Web APIs with Python

Questions

Have you ever needed to get some data from somewhere else on the web?

Objectives

Understand a web server and API and why might you need to talk to one.
Basics of the requests Python library
Some lightweight recommendations on saving data when you get to more serious data download.

Requests

Requests is a Python library that makes requests to web servers. It provides a nice interface and is one of the go-to tools. It does the raw data-download for simple web servers.

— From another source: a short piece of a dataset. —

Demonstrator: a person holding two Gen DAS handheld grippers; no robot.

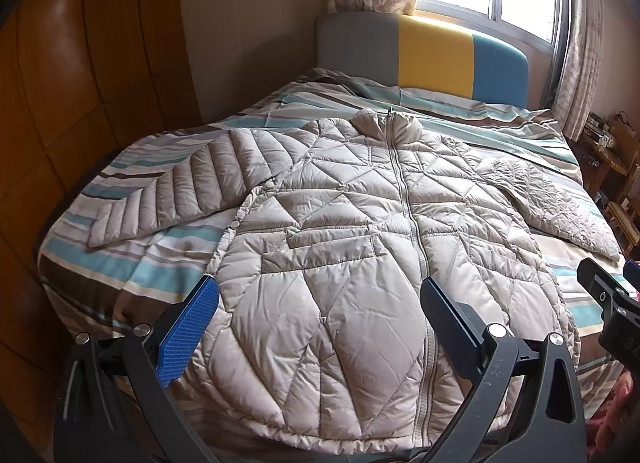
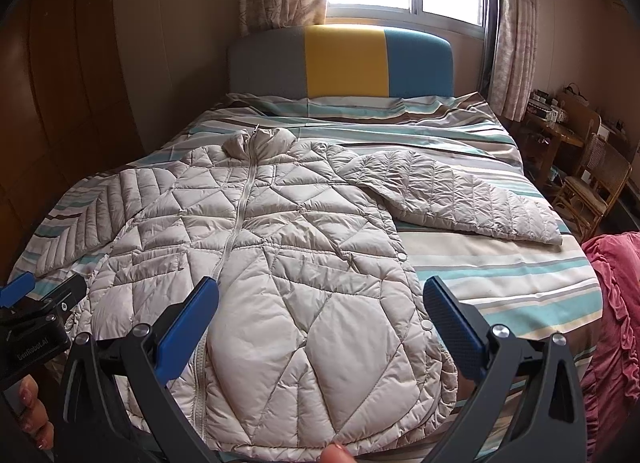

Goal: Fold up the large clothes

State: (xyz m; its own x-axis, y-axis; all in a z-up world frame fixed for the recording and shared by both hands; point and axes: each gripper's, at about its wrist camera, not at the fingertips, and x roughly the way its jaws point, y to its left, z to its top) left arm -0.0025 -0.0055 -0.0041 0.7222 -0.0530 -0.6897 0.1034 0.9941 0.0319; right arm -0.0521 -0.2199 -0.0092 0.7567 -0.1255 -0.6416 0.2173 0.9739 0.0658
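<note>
A beige quilted puffer jacket (image 1: 340, 231) lies flat, front up and zipped, on the striped bed, collar toward the headboard and both sleeves spread out. It also shows in the right wrist view (image 2: 280, 255). My left gripper (image 1: 320, 315) is open and empty, held above the jacket's lower left half near the hem. My right gripper (image 2: 320, 315) is open and empty above the jacket's lower right half. The right gripper's body shows at the right edge of the left wrist view (image 1: 612, 295); the left gripper's body shows at the left edge of the right wrist view (image 2: 36, 315).
The bed has a striped blue, brown and white cover (image 2: 500, 263) and a grey, yellow and blue headboard (image 2: 344, 63). A wooden wardrobe (image 1: 60, 103) stands on the left. Wicker chairs and a table (image 2: 588, 179) stand on the right. A pink fabric (image 2: 616, 323) is at the right.
</note>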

First, let’s take a tour of the Requests webpage. Below, we embed the Requests website into a Jupyter notebook, but you might want to open it in another browser tab: https://requests.readthedocs.io/en/latest/

# Embed the requests homepage
from IPython.display import IFrame
requests_documentation_url = "https://requests.readthedocs.io/en/latest/"
IFrame(requests_documentation_url, '100%', '30%')

Retrieve data from API

An API (Application Programming Interface) is the definition of the way computer programs communicate with each other. We use Requests to connect to the API of a web server, tell it what we want, and it returns it to us. This is called the request-response cycle.

We can find a list of some free APIs (available without authentication) at https://apipheny.io/free-api/#apis-without-key . These APIs can be used for developing and testing our code.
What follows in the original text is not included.